In this paper, we propose a novel approach to segment tumor and normal regions in
human breast tissues. Cancer is the second most common cause of death in our society;
every eighth woman will be diagnosed with breast cancer in her life. Histological
diagnosis is key in the process where oncotherapy is administered. Due to the time-consuming
analysis and the lack of specialists alike, obtaining a timely diagnosis is often
a difficult process in healthcare institutions, so there is an urgent need for improvement
in diagnostics. To reduce costs and speed up the process, an automated algorithm could
aid routine diagnostics. We propose an area-based annotation approach generalized
by a new rule template to accurately solve high-resolution biological segmentation
tasks in a time-efficient way. These algorithm and implementation rules provide an
alternative solution for pathologists to make decisions as accurate as manually. This
research is based on an individual database from Semmelweis University, containing
291 high-resolution, bright field microscopy breast tumor tissue images. A total of
70% of the 128 x 128-pixel resolution images (206,174 patches) were used for training
a convolutional neural network to learn the features of normal and tumor tissue samples.
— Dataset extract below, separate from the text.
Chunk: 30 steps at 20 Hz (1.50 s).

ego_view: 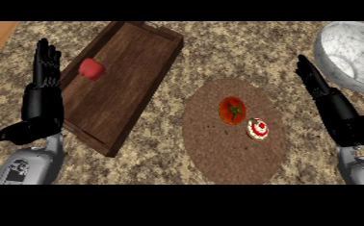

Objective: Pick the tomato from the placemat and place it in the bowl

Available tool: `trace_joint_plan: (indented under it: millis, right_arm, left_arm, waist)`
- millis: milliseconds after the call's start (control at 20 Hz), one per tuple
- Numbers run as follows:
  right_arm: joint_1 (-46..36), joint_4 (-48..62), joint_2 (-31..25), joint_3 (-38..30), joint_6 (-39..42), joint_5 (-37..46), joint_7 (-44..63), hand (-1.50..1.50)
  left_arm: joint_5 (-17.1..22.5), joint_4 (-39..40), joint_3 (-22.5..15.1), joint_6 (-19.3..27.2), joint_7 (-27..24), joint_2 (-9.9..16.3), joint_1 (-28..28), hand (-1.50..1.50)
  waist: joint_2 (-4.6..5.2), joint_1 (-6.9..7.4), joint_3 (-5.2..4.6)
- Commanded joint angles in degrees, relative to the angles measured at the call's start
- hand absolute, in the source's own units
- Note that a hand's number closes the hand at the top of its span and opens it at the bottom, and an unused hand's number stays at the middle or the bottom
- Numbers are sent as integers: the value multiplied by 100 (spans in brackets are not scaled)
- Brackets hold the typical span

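Red-orange round tomato with a green star-shaped stalk [232, 110] lying on the round brown woven placemat [213, 157], a little far of the mat's middle. Stalk turned up toward the view; outline a touch taller than wide, so long axis running near-to-far, though only slightly. Just beside it on the near-right, a small white-frosted cupcake with a red top [258, 129], close but apparently not touching.

Black right hand [320, 88] at the right edge, fingers straight and together, pointing far and a little left, holding nothing. Tomato well to the left of it and slightly nearer. Black left hand [44, 83] at the left edge, fingers straight and upright, resting, also empty. Between that hand and the mat, a dark rectangular wooden tray [135, 71] carrying a red bell pepper [92, 69]. Clearly the right hand the nearer of the two, with nothing in the way.

White marbled round bowl [343, 52] at the far right, partly cut off by the edge, just beyond the right hand's fingertips.

Pick not yet begun, by the look of things. Likely next: right hand swinging left and down over the tomato, approaching from the far-right side to stay off the cupcake, then a short carry back right and far to the bowl.
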Motion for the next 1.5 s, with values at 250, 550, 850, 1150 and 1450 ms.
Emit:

The evaluation of the small regions results in high-resolution histopathological image
segmentation; the optimal parameters were calculated on the validation dataset (29
images, 10%), considering the accuracy and time factor as well. The algorithm was
tested on the test dataset (61 images, 20%), reaching a 99.10% f1 score on pixel level
evaluation within 3 min on average. Besides the quantitative analyses, the system's
accuracy was measured qualitatively by a histopathologist, who confirmed that the
algorithm was also accurate in regions not annotated before.